◆ The problem ◆
The data below is to be returned in full and exactly.
◇ ◇ ◇ ◇ ◇
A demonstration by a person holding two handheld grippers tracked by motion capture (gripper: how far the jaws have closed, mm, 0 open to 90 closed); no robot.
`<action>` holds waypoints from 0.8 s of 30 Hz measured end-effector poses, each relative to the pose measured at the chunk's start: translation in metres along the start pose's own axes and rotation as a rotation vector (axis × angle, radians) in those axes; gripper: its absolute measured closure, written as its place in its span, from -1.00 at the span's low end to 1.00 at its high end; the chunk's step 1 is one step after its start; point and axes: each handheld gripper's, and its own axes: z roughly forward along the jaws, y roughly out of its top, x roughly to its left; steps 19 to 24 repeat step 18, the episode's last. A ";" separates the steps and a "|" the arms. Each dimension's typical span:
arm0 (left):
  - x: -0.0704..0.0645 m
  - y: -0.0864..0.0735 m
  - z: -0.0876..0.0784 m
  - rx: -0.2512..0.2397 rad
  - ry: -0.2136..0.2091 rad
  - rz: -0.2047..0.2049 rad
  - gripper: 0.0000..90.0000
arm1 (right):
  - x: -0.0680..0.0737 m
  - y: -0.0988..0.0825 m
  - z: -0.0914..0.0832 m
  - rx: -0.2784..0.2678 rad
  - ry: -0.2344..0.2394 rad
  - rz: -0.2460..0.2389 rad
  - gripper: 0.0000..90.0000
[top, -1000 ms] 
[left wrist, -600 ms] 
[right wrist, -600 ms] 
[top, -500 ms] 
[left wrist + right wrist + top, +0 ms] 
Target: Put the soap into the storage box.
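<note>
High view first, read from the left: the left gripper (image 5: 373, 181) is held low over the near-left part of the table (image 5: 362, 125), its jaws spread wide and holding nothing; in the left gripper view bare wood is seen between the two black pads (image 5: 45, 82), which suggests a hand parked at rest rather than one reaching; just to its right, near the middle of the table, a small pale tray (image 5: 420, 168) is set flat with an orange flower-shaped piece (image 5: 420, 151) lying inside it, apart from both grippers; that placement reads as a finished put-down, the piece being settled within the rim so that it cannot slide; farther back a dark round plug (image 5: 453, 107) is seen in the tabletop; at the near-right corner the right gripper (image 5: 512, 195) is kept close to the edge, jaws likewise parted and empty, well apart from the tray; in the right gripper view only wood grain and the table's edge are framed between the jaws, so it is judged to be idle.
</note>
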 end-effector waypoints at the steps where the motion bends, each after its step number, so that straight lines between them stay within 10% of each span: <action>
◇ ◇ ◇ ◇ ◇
◆ Output for this exercise ◆
A demonstration by a person holding two handheld grippers tracked by motion capture (gripper: how far the jaws have closed, mm, 0 open to 90 closed); no robot.
`<action>` holds waypoints from 0.8 s of 30 Hz measured end-effector poses, each relative to the pose measured at the chunk's start: translation in metres along the start pose's own axes and rotation as a rotation vector (axis × angle, radians) in those axes; gripper: its absolute measured closure, written as its place in its span, from -1.00 at the span's low end to 1.00 at its high end; the chunk's step 1 is one step after its start; point and axes: each handheld gripper's, and its own axes: z roughly forward along the jaws, y roughly out of its top, x roughly to its left; steps 19 to 24 repeat step 18, the episode's last. A ";" separates the steps and a "|" the arms. Each dimension's typical span:
arm0 (left):
  - x: -0.0704..0.0645 m
  - y: -0.0864..0.0735 m
  - z: -0.0876..0.0784 m
  - rx: -0.2512..0.2397 rad
  - ry: -0.2136..0.2091 rad
  - rz: -0.2047..0.2049 rad
  - gripper: 0.0000..90.0000
arm1 (right):
  - x: -0.0680..0.0737 m
  - y: -0.0988..0.0825 m
  - z: -0.0914..0.0832 m
  - rx: -0.2784..0.2678 rad
  - ry: -0.2344..0.2394 rad
  - rz: -0.2460..0.2389 rad
  - gripper: 0.0000..90.0000
[top, -1000 ms] 
[left wrist, -600 ms] 
[right wrist, -600 ms] 
[top, -500 ms] 
[left wrist + right wrist + top, +0 ms] 
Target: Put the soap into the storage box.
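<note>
High view first, read from the left: the left gripper (image 5: 373, 181) is held low over the near-left part of the table (image 5: 362, 125), its jaws spread wide and holding nothing; in the left gripper view bare wood is seen between the two black pads (image 5: 45, 82), which suggests a hand parked at rest rather than one reaching; just to its right, near the middle of the table, a small pale tray (image 5: 420, 168) is set flat with an orange flower-shaped piece (image 5: 420, 151) lying inside it, apart from both grippers; that placement reads as a finished put-down, the piece being settled within the rim so that it cannot slide; farther back a dark round plug (image 5: 453, 107) is seen in the tabletop; at the near-right corner the right gripper (image 5: 512, 195) is kept close to the edge, jaws likewise parted and empty, well apart from the tray; in the right gripper view only wood grain and the table's edge are framed between the jaws, so it is judged to be idle.
</note>
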 end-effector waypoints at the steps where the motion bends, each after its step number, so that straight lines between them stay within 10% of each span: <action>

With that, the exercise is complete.